Still, Jimmy Carter never tires of reminding people, she’d turned him down the first time he’d proposed months earlier.
>>Photo Gallery: Jimmy and Rosalynn Carter through the years
"We would continue to write each other letters," Jimmy Carter told the AJC in an interview days before the couple's 70th wedding anniversary in 2016. "Mostly her letters were about all the boys she was going with … I was in the Naval Academy and I was kind of isolated from the outside world."
Rosalynn Carter shook her head slightly.
“He’s said it for so long, I think he believes it,” she confided with a chuckle.
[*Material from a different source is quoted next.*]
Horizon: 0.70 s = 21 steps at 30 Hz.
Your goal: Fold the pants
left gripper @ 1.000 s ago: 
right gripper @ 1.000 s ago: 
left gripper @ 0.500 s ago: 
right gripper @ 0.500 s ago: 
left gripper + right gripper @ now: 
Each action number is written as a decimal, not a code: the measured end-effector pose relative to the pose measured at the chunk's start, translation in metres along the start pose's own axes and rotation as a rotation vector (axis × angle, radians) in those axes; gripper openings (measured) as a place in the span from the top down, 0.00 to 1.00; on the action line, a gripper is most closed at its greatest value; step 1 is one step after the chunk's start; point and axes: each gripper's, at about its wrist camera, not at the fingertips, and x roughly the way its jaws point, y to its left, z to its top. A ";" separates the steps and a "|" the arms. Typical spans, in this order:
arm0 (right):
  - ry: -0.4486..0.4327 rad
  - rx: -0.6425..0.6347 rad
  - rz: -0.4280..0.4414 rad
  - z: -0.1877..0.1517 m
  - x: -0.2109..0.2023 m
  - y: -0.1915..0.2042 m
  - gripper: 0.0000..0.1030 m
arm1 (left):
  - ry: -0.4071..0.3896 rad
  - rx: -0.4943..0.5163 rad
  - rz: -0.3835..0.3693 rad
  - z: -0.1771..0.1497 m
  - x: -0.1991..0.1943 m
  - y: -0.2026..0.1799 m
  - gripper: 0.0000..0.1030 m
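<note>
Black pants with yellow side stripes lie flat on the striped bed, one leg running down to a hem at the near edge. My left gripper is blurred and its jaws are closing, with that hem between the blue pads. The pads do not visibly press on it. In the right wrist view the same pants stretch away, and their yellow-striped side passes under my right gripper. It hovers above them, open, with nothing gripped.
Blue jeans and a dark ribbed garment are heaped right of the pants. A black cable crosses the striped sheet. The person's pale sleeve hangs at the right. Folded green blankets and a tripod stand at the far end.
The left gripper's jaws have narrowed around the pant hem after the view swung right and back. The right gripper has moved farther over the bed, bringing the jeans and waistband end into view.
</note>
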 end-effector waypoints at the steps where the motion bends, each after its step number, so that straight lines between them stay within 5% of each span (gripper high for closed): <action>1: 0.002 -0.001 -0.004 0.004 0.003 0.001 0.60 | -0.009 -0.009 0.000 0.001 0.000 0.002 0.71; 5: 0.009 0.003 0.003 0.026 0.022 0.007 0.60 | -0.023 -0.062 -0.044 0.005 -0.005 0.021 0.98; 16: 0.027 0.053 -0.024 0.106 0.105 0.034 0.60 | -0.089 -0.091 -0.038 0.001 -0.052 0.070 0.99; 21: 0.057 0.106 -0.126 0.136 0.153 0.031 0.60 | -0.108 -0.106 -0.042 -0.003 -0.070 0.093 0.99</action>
>>Related: A 70th anniversary interview with Jimmy and Rosalynn Carter
The Carters will celebrate their anniversary privately, a spokesperson said. They've earned both parts of that statement, considering the busy year they've had since their 71st anniversary, which fell just before they headed to Canada to spearhead Habitat for Humanity's 34th Jimmy & Rosalynn Carter Work Project.
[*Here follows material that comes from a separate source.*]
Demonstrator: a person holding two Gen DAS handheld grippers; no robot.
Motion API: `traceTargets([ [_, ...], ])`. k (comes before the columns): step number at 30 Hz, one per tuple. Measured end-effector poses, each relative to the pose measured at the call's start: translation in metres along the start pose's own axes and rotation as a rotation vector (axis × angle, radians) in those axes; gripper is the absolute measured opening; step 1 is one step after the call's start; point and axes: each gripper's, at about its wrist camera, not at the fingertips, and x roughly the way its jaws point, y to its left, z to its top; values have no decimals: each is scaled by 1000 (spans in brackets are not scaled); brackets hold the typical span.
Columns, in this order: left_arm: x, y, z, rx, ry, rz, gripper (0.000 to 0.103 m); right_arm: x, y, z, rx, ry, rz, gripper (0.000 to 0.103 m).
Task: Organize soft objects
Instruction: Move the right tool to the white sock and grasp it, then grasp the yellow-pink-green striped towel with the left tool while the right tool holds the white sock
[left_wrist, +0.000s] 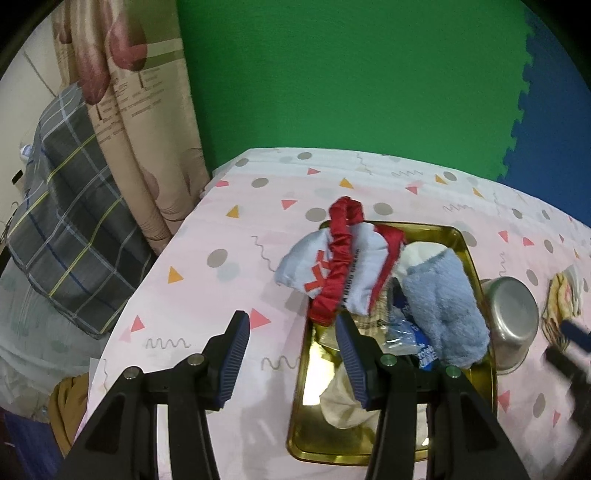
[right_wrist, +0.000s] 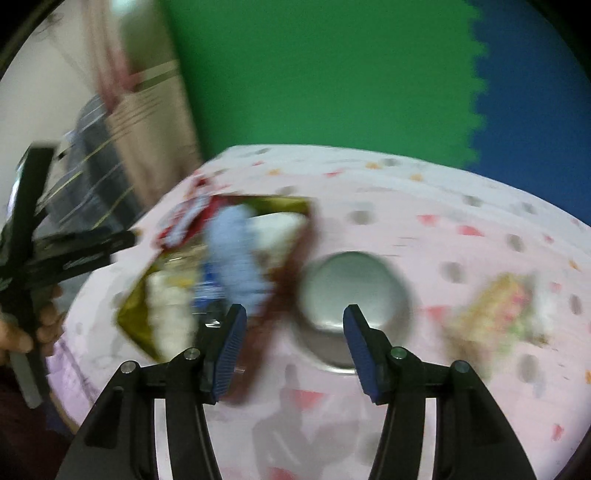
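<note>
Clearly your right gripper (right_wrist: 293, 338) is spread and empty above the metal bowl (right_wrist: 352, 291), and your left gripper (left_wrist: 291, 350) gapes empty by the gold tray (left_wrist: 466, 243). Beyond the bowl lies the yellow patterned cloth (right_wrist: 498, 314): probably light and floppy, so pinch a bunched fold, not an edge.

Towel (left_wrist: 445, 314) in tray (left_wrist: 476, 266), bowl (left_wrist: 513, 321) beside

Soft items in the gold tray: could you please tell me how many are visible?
3: red-trimmed white garment over the far rim, blue fuzzy towel on the right, cream cloth near; others may be hidden.
</note>
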Motion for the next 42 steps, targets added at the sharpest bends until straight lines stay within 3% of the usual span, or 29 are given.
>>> traceTargets([
  [9,-3,-29,-5,64,1,-38,50,-15,-123,-2,146,-5,-242,52],
  [14,-8,-53,-7,113,7,-76,50,-2,-163,-3,195,24,-298,52],
  [25,-28,-123,1,250,-8,-173,50,35,-208,-6,235,53,-363,51],
  [28,-30,-149,2,285,-9,-201,50,39,-218,-10,217,69,-386,41],
  [32,-28,-187,1,343,7,-280,50,38,-222,-13,171,48,-390,30],
  [42,-17,-287,-9,463,64,-489,50,16,-223,-39,100,-6,-431,27],
])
On Day Four of that five-day building blitz of 150 new homes across Canada, Jimmy Carter, then 92, became dehydrated and was briefly hospitalized out of precaution. Yet by 8 a.m. the next day, he was back on the building site and that night, he and Rosalynn were the stars of the work project's closing ceremony in Winnipeg.
Her husband had successfully undergone a battery of tests in the hospital, an upbeat Rosalynn Carter revealed, including one that showed "There has never been any kind of damage at all to Jimmy Carter's heart." As cheers broke out, she added, "I knew he had a good heart."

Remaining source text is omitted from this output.